Brief »
Would you reproduce, without any alteration, the lines from the opening line of the entries through the line that has "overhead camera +" in it?

Dataset excerpts:
☆ ☆ ☆ ☆ ☆ ☆ ☆

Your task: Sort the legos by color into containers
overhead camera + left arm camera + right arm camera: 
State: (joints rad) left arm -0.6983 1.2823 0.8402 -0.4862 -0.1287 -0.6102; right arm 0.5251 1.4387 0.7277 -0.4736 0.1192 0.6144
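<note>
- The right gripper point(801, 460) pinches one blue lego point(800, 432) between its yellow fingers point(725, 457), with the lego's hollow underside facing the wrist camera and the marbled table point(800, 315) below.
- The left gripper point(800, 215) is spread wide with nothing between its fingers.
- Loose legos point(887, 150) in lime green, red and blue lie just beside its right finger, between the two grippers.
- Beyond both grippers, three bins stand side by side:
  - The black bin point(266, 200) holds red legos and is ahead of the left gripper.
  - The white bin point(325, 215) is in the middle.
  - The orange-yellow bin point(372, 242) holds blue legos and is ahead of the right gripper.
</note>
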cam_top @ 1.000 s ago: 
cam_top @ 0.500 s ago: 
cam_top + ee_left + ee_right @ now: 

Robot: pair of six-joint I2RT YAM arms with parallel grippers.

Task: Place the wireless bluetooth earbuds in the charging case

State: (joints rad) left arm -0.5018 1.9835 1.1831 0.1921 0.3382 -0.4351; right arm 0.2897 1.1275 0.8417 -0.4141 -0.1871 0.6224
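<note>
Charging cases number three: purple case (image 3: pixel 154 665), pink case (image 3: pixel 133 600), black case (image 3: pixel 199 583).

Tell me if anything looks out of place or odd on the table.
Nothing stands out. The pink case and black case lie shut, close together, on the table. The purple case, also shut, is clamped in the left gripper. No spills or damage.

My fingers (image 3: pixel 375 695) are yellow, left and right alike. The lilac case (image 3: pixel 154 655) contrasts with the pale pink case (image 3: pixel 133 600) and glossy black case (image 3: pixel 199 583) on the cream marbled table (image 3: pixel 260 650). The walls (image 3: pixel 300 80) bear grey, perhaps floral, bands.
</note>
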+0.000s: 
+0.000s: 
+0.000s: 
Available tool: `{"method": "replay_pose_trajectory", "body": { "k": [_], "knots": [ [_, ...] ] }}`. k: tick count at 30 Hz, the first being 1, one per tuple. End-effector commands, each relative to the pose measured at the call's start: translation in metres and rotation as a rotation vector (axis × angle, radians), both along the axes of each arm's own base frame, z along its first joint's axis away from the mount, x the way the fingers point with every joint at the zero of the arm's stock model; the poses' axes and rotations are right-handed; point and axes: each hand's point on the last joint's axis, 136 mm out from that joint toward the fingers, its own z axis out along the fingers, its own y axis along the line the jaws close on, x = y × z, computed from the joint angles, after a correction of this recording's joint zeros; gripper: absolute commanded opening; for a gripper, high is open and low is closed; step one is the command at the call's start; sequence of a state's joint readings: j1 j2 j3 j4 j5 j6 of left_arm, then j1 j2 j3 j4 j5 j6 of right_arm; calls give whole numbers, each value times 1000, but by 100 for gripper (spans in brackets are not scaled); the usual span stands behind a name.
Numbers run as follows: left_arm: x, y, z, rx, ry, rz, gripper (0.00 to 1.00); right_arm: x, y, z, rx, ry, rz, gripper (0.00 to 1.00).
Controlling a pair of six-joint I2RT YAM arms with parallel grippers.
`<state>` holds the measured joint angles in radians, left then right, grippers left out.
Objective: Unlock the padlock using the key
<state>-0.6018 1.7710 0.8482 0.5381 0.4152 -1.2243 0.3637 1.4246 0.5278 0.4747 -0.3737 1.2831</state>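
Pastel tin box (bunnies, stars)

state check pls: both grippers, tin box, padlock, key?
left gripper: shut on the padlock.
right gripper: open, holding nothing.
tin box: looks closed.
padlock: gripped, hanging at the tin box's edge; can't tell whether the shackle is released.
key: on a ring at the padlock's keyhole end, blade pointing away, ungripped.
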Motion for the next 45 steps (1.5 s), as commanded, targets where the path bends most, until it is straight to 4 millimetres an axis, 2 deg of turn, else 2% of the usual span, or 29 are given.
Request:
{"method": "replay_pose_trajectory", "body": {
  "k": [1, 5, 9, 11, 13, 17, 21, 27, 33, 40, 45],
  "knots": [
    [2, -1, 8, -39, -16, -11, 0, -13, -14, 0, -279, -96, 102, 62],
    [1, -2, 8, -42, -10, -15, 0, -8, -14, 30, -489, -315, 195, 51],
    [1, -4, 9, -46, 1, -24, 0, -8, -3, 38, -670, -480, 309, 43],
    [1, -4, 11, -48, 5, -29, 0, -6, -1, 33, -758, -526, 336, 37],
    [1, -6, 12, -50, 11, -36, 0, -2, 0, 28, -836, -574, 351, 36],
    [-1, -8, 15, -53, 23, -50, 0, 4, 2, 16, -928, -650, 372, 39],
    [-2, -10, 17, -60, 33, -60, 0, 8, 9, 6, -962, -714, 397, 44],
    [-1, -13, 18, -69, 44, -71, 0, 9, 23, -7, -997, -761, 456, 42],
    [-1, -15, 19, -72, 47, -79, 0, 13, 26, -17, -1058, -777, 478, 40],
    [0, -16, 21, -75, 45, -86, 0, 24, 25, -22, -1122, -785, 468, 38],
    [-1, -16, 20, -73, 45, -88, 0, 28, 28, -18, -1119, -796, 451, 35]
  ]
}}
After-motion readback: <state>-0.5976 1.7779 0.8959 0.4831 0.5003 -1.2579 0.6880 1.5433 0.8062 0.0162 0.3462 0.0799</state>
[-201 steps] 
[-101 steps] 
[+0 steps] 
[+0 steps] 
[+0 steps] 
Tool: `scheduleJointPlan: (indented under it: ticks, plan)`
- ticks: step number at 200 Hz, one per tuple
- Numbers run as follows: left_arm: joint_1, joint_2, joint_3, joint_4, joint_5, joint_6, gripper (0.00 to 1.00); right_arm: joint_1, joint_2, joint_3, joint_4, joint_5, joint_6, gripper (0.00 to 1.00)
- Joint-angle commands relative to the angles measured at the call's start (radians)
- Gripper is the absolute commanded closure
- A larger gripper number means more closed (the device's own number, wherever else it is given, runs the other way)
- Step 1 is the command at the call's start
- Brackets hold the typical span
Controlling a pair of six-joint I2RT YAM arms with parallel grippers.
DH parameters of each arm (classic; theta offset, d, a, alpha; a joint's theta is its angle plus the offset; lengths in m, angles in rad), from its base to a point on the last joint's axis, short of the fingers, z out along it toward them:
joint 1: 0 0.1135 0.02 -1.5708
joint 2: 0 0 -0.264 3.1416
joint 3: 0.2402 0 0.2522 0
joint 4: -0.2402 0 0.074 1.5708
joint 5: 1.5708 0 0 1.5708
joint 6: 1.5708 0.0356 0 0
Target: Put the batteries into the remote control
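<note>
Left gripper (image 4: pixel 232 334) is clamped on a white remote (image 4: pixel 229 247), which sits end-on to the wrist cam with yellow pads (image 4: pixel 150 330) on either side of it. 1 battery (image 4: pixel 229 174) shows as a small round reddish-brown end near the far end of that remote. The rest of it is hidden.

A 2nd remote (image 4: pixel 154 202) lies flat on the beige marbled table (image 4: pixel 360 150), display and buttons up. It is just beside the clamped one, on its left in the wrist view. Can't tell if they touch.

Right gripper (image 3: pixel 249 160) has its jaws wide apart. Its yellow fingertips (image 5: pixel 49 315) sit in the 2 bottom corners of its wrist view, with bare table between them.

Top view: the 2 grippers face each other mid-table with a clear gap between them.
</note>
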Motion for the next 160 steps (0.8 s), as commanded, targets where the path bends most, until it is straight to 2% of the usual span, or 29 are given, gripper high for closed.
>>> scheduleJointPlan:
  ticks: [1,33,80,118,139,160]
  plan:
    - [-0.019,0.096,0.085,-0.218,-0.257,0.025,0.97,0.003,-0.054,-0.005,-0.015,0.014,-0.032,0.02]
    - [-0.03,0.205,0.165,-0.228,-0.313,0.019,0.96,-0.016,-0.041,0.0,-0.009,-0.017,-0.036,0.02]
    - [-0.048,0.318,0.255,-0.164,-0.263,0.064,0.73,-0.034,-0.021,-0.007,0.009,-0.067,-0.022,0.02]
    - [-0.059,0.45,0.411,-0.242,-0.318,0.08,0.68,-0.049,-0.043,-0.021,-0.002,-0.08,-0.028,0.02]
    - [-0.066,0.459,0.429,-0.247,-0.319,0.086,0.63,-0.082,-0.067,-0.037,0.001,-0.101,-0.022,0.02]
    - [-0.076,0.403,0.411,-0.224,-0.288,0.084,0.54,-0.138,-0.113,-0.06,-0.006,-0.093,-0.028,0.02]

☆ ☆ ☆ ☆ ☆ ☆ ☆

Exercise output »
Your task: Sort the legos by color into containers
overhead camera + left arm camera + right arm camera: 

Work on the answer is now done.